The following options are available, each one leading to one or more further probing questions, making me wonder if I should have been read my rights first...

Lived together
Worked together
From an organization or team
Took a course together
From a summer / study abroad program
Went to school together
Traveled together
In my family
Through a friend
Through Facebook
Met randomly
We hooked up
We dated
I don't even know this person.

After struggling for several seconds with the mischevious idea of ticking 'We dated', just to see what confusion it might cause at the other end, I decided in absolute honesty: 'I don't even know this person'.

Finally my faith in common sense was restored, when FaceBook retorted: 'Then why are you friends with them?'

Anonymous said...

>> Little Black Sambo said "Is there a special handshake"

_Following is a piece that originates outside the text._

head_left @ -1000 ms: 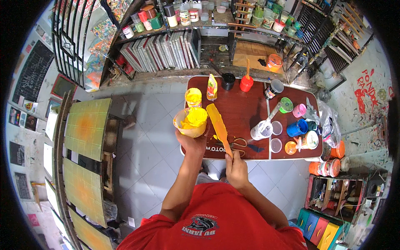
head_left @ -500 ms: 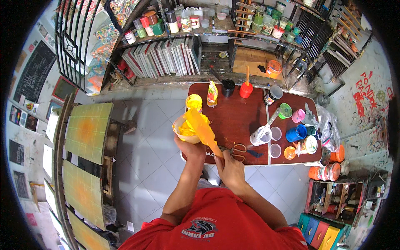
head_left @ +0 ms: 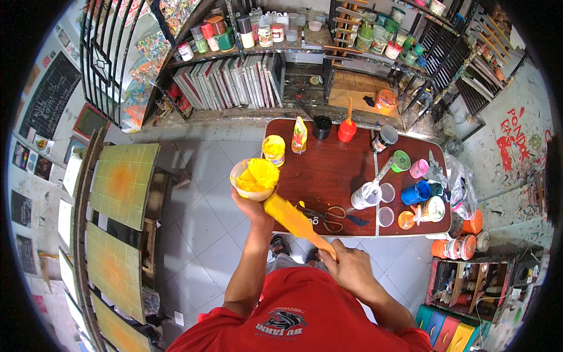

Well since most people who use facebook are sad males - the handshake is a unique one. They shake a part of their atonomy.

Mog said...

Iain .. that is very ... gay

Anonymous said...

Iain, stop it - you are beginning to look very 'needy' indeedy...

If you want some willy-waving 'I've got more friends than you' or a 'Fast Show' "I am considerably more successful than yeeeoooouuuuu" then please leave us out of it.

Jeremy Jacobs said...

Anonymous said

"Iain Dale = Desperate for new friends

This strikes me as remarkably immature for a professional man in his 40s".

bit judgmental isn't it?

Anonymous said...

Aren't blogs supposed to be opinionated? And their comment sections no less so.

If you think that was out of line, by all means steer clear of Facebook. Those people's memories of cruel school behaviour are much fresher than yours.

Anonymous said...

Interesting piece highlighted on BoingBoing today about how American social classes split along the Facebook/Myspace divide. I'd add that creative artists overwhelmingly use Myspace, so the split further reinforces the marginalization of the creative arts in society.

"Viewing American class divisions through Facebook and MySpace," which posits that well-to-do, stable American teens with "good prospects" end up on Facebook, while poor, queer, marginal and non-white teens end up on MySpace (even in the military, grunts are on MySpace and officers are on Facebook -- guess which one the military banned!)

Given that there's significantly less social mobility in the UK (see recent reports) I'd be interested to know if the same digital divide exists.